Pejabat Pembuat Komitmen (PPK) 3.4 Jatim (Surabaya-Waru-Sidoarjo), Zaim Zul, mengatakan, pembongkaran JPO berlangsung pada 9-10 Maret 2023. Rekayasa lalu lintas dan pengalihan arus kendaraan dilakukan selama pekerjaan pembongkaran tersebut berlangsung.
”Pembongkaran JPO diruas jalan Sidoarjo menuju Surabaya harus dilakukan karena berada pada trase (sumbu) jalan layang Aloha,” ujar Zaim Zul.
Akademisi Program Studi Teknik Sipil Unika Soegijapranata yang juga Wakil Ketua Bidang Penguatan dan Pengembangan Kewilayahan Masyarakat Transportasi Indonesia (MTI), Djoko Setijowarno, mengatakan, penambahan infrastruktur jalan memang merupakan solusi untuk mengatasi kemacetan lalu lintas akibat peningkatan volume kendaraan.
Namun, hal itu bukan satu-satunya. Solusi lain yang seharusnya juga mendapat perhatian besar dari pemerintah pusat dan daerah adalah pembangunan sistem angkutan umum massal yang aman, nyaman, tepat waktu, serta berbiaya terjangkau.
Baca juga : Kemacetan dan Sindrom Negara Berkembang
Kehadiran sistem angkutan umum massal yang ideal tersebut diharapkan mampu menarik minat masyarakat untuk beralih dari kendaraan pribadi sehingga volume kendaraan di jalan menjadi berkurang. Akan tetapi, hal itu bukan perkara mudah. Salah satu kendala mengajak masyarakat Indonesia beralih ke angkutan umum adalah rasa nyaman menggunakan sepeda motor.

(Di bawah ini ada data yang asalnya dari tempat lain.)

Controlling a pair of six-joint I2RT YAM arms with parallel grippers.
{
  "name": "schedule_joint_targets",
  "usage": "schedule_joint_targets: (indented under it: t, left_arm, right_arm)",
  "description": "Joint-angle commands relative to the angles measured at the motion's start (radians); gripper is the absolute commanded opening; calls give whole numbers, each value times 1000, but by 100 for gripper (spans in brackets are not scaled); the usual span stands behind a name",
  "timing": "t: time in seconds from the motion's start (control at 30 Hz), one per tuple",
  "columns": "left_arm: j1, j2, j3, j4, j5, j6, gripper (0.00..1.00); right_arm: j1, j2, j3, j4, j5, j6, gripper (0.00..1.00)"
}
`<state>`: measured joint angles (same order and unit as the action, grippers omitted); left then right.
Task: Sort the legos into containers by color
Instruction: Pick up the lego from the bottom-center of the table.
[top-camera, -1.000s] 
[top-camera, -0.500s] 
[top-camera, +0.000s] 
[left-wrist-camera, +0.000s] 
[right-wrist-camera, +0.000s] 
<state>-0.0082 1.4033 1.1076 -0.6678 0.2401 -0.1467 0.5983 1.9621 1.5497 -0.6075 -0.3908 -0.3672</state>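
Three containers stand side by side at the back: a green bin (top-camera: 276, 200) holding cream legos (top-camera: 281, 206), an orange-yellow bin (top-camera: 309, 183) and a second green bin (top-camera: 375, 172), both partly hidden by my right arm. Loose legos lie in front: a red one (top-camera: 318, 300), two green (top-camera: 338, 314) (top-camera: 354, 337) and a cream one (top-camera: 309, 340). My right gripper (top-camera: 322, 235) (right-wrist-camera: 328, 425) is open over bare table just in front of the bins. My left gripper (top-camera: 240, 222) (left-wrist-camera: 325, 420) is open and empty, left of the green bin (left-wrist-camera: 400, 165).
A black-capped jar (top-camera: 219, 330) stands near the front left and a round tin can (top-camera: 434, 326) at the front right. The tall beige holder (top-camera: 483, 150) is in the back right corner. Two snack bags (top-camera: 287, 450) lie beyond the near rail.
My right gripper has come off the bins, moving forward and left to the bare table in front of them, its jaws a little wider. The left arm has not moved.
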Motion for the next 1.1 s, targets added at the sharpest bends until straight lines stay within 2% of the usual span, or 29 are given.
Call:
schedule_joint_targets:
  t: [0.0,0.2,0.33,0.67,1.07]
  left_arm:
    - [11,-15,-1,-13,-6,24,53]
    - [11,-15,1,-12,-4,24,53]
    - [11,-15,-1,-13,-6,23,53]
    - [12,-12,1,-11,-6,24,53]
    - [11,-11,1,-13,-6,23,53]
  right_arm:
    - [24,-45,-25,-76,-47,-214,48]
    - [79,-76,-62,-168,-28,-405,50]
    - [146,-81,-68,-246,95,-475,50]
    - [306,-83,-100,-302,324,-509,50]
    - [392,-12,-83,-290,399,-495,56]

”Tidak banyak negara seperti Indonesia yang warganya memiliki motor di setiap rumah (bahkan banyak yang jumlahnya lebih dari satu unit per rumah). Oleh karena itulah, kebijakan industri sepeda motor juga perlu ditinjau ulang apabila ingin mengatasi problem kemacetan yang semakin bertumbuh di kota-kota besar,” kata Djoko.
Semoga, upaya menambah infrastruktur jalan di Sidoarjo benar-benar berdampak signifikan dalam mengatasi problem kemacetan lalu lintas di Bumi Kahuripan tersebut sehingga warga Kota Delta ini tak semakin tua di jalanan dan bisa lebih berbahagia bersama keluarga di rumah.